Place of Protest: Chicago's Legacy of Dissent, Declaration, and Disruption

Grant Park, 1968

Contesting the National Platform

Local legacies and national politics collide in the streets and parks of Chicago.

PROTESTERS FROM ACROSS THE COUNTRY JOINED THOUSANDS OF VISITORS to Chicago in August 1968 for the Democratic National Convention (DNC). Civil rights groups like the Martin Luther King Jr.-affiliated Poor Peoples' Campaign attended with specific protest plans, while larger crowds joined leftist, anti-war organizations like the Students for a Democratic Society (SDS), the National Mobilization Committee to End the War in Vietnam (Mobe), and the Youth International Party (Yippies). Many of the anti-war protestors were students recently politicized on college campuses, attending with a range of ideologies but generally united in opposition to the establishment as exemplified by the Democratic Party.
THREE KEY PROTEST LOCATIONS EMERGED. First, the city allowed a narrow stretch for demonstrations in front of the convention itself, located in the International Amphitheater. Built adjacent to the city's stockyards to host international exhibitions, the International Amphitheater hosted four national conventions prior to 1968. To the north and east, Lincoln Park provided a green area named after none other than Abraham Lincoln. Finally, Grant Park commemorated a Civil War general from Illinois, as did the park's now-iconic statue of John A. Logan. All three place names point to a civic legacy of asserting Chicago and Illinois' national significance, and Mayor Richard J. Daley was eager to continue that legacy with the DNC. Earlier in the year, when the city's west side convulsed after the assassination of Martin Luther King, Jr., Daley responded by deploying police to black neighborhoods with an infamous "shoot to kill" order. By convention time, police lined the streets again, contributing to the combustible tensions between visitors and locals, protesters and police, students and the establishment.
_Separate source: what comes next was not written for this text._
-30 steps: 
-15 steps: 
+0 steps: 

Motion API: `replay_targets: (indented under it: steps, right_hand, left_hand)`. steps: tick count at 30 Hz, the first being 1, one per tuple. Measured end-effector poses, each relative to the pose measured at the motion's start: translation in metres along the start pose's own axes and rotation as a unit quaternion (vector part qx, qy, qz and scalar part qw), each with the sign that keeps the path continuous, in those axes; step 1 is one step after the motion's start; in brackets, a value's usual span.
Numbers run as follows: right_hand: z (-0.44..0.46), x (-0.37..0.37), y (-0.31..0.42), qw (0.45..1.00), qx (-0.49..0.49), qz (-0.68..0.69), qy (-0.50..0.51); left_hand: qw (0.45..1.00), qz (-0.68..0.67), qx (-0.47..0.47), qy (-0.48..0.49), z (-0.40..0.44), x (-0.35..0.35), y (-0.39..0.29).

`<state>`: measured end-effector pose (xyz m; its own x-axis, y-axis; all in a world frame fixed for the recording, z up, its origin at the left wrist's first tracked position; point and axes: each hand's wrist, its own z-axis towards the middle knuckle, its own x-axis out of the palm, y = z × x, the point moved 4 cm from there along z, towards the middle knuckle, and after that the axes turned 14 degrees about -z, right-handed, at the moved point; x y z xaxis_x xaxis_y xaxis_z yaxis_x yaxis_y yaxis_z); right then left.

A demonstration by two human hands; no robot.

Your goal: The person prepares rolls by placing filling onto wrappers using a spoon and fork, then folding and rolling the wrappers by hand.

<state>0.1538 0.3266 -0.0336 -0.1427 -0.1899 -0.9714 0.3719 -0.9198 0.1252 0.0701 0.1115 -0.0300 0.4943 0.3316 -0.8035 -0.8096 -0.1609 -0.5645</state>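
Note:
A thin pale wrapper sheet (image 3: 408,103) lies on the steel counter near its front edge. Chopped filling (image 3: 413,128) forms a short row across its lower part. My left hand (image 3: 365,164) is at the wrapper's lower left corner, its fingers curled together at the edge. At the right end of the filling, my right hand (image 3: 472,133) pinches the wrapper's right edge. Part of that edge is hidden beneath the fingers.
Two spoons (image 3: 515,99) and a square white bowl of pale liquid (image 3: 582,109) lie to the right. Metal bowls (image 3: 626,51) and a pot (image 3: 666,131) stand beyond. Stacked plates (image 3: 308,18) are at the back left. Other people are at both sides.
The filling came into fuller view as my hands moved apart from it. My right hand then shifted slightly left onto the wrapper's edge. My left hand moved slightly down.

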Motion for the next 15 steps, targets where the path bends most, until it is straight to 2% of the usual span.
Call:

VIOLENCE STARTED THREE DAYS BEFORE THE START OF THE CONVENTION when police shot and killed Dean Johnson, a 17-year old American Indian out with a friend past curfew. Every night thereafter, police continued to enforce an 11pm curfew—sometimes brutally clearing crowds at Lincoln and Grant parks. The most publicized encounter happened on the third night of the convention when police used tear gas and clubs on students in Grant Park and nearby Michigan Avenue. TV cameras captured the confrontation taking place outside the Hilton Hotel, where convention delegates like presidential nominee Hubert Humphrey were staying. Political and cultural tensions at a national level combined with a distinctly local history of police violence created a convention week rife with conflict. To Daley's chagrin, the televised coverage of disorder at the DNC convention indelibly contributed to Chicago's legacy as a place of protest.